In angiosperms, flowering phenology varies widely among species. This interspecific variation in flowering phenology has been examined in a range of tropical and temperate forests. Initial comparative studies on trees in tropical forests distinguished two classes of flowering phenology (Janzen, 1971): mass flowering, in which individuals flower synchronously with short durations (Heinrich and Raven, 1972; Augspurger, 1983; Bawa, 1983; seasonal flowering by Frankie et al., 1974; big bang by Gentry, 1974) and extended flowering, in which individuals flower less synchronously with long durations (Frankie et al., 1974; Bawa, 1983; steady‐state flowering by Gentry, 1974; Augspurger, 1983). According to Frankie et al. (1974), extended flowering is common in nonseasonal environments such as tropical rain forests. Later, Rathcke and Lacey (1985) reviewed the studies on tropical rain forests and concluded that mass flowering was common among trees that flower during the dry season, whereas extended flowering was found for most understory species. These two flowering patterns were also observed in temperate forests, where mass flowering was common for canopy trees and extended flowering was found for understory species (Yumoto, 1987, 1988). Further studies on tropical rain forest trees showed that these flowering patterns were two extremes of a continuous variation, and Newstrom et al. (1994) proposed three categories of annual flowering patterns: brief flowering (<1 month), intermediate flowering (1–5 months), and extended flowering (>5 months).

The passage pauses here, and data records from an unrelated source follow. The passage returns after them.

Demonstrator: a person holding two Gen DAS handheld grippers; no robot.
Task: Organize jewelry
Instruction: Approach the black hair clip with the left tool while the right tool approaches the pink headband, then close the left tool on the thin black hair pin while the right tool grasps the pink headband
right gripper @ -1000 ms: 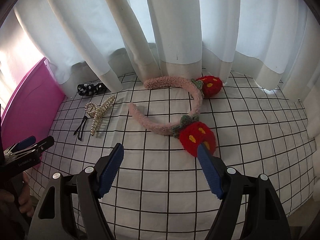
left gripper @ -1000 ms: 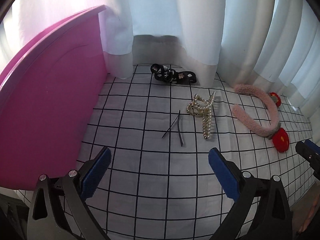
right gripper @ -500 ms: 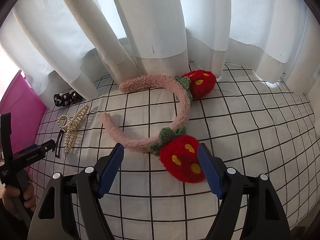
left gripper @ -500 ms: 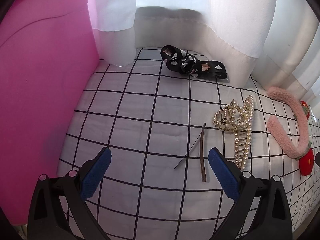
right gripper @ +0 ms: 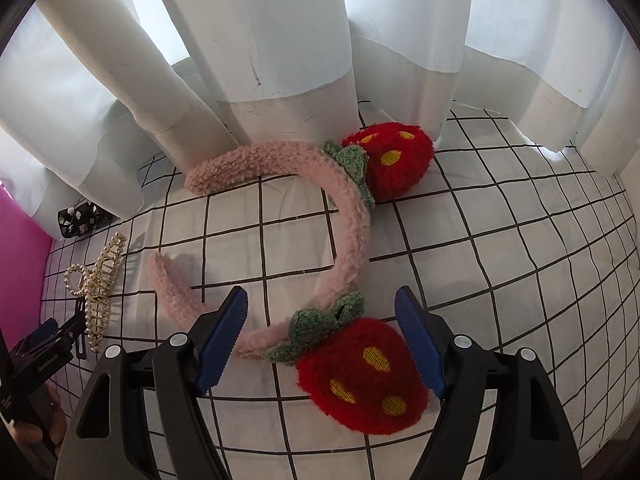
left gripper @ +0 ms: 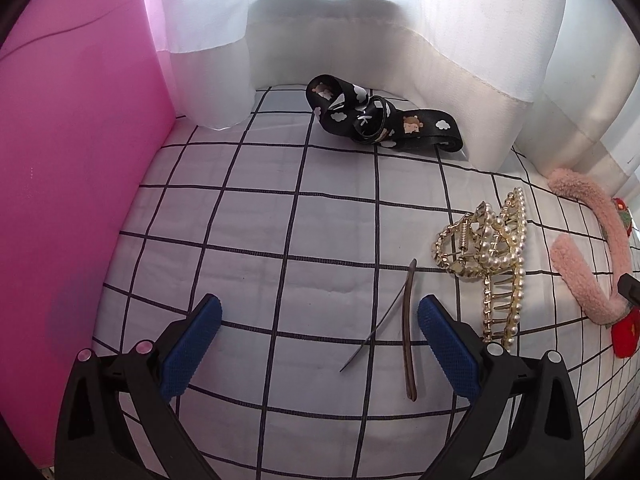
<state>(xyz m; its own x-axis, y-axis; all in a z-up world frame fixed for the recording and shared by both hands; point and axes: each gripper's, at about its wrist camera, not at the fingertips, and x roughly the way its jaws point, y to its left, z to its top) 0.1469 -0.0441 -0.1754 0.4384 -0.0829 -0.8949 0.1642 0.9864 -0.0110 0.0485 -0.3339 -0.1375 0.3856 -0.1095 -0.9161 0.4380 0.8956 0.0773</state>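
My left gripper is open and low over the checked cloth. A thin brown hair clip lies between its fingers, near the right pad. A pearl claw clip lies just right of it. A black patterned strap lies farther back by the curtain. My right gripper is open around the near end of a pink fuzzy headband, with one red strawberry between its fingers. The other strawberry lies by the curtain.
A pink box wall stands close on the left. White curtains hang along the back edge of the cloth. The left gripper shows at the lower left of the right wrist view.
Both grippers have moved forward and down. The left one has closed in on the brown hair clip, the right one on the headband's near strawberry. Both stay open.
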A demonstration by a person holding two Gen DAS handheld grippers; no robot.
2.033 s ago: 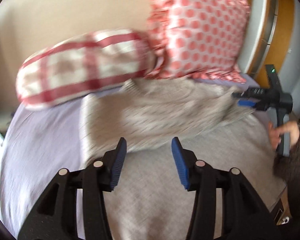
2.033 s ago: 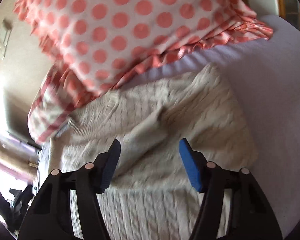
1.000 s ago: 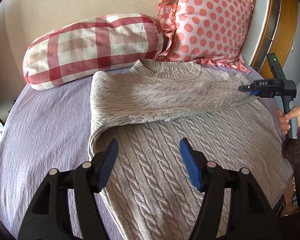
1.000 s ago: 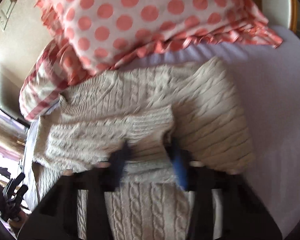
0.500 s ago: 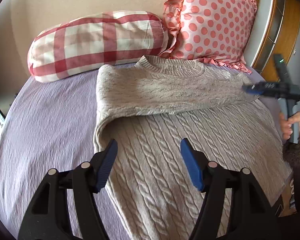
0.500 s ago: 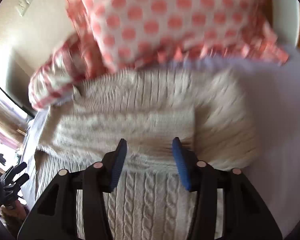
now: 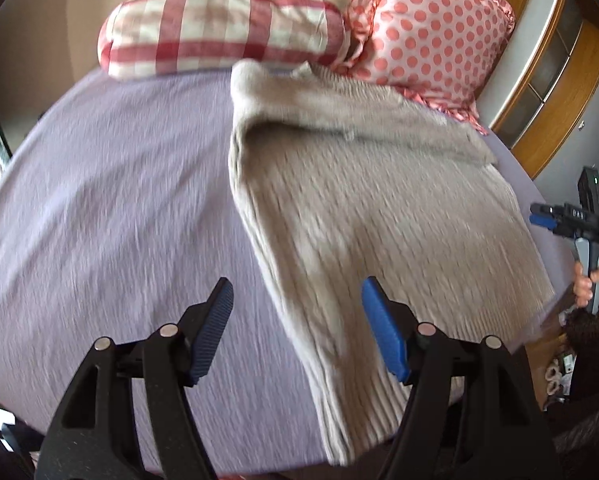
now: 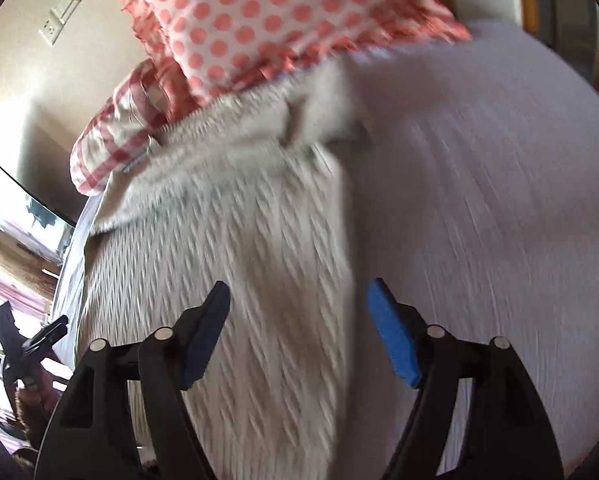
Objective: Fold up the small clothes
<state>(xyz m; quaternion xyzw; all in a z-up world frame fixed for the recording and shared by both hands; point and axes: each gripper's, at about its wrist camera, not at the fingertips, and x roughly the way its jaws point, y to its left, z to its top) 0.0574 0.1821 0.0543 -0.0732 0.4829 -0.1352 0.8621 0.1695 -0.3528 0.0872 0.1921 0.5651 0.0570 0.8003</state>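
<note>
A grey cable-knit sweater (image 7: 363,200) lies flat on the lilac bed sheet (image 7: 111,216), collar toward the pillows, both sleeves folded across its chest. My left gripper (image 7: 297,324) is open and empty above the sweater's left side edge near the hem. My right gripper (image 8: 299,328) is open and empty above the sweater's (image 8: 239,264) right side edge. The right gripper also shows at the far right of the left wrist view (image 7: 543,220), held off the bed's edge. Both views are motion-blurred.
A red-and-white check bolster (image 7: 219,32) and a pink polka-dot pillow (image 7: 431,28) lie against the wall behind the collar. A wooden cabinet (image 7: 559,92) stands to the right. The bed's front edge is just below both grippers.
The right gripper let go of the sleeve it had laid across the chest, opened, and pulled back toward the hem. The left gripper also drew back and swung left.
</note>
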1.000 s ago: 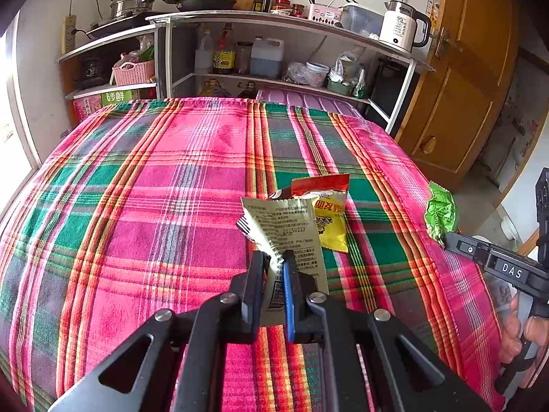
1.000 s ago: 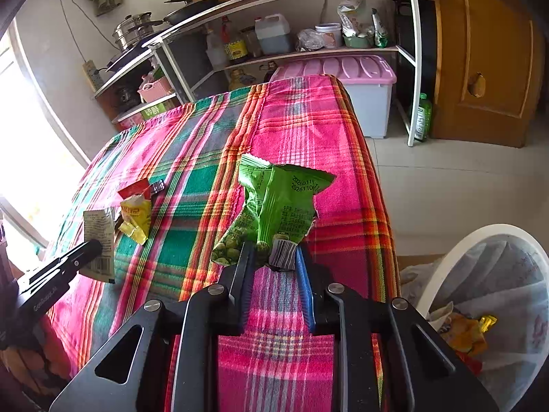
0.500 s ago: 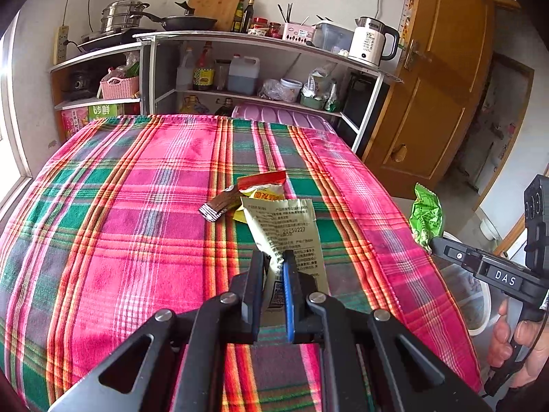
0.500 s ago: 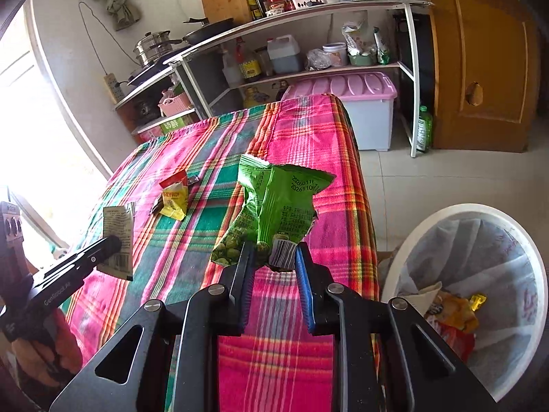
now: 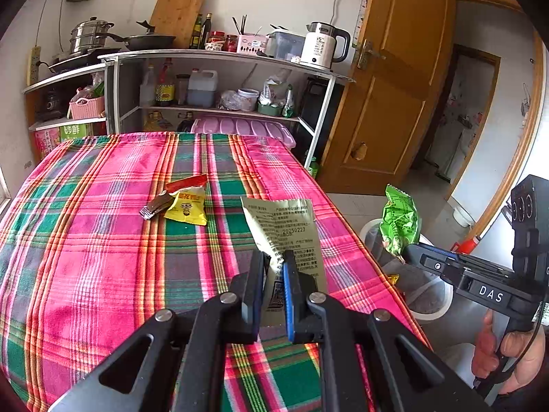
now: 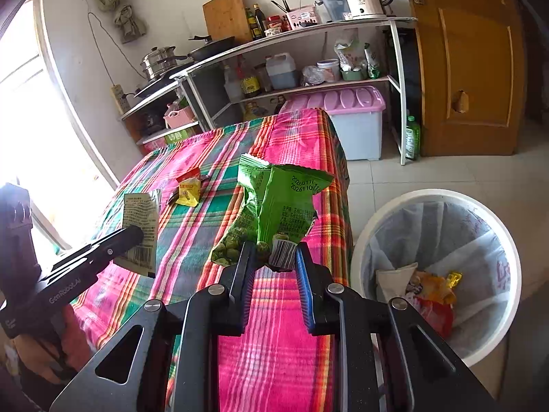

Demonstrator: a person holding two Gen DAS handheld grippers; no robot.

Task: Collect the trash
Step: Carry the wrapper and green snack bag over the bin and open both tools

While studies of flowering phenology are biased toward trees, interspecific variation in flowering phenology of herbs has also been examined since the pioneering studies of Schemske (1977) and Schemske et al. (1978). In a review of those studies, Rathcke and Lacey (1985) pointed out that large plants of annuals and of perennials including herbs and shrubs tend to produce more flowers than small plants over a longer duration and argued that flowering patterns are influenced by resource availability. Another notable finding for herbs is that the flowering phenology of herbs in tropical seasonal communities is more tightly linked to rainy seasons compared with trees (Batalha and Martins, 2004; Joshi and Janarthanam, 2004). Those studies suggest that patterns of flowering phenology may differ between trees and herbs within a community, reflecting differences in resource availability and in responses to climatic factors. However, few comparisons were made for patterns of flowering phenology between trees and herbs within a community, and those comparisons have been confined to tropical seasonal communities (Batalha and Martins, 2004; Joshi and Janarthanam, 2004; Marques et al., 2004; Cortés‐Flores et al., 2017) except one study for temperate, subalpine, and alpine vegetation in Japan (Kato et al., 1993). Thus, it is still unclear how patterns of flowering phenology differ among trees, perennial herbs, and annuals within and among various plant communities. To fill this gap, we compared patterns of flowering phenology among trees, perennial herbs, and annuals in a plant community in a temperate climate using the following quantitative variables.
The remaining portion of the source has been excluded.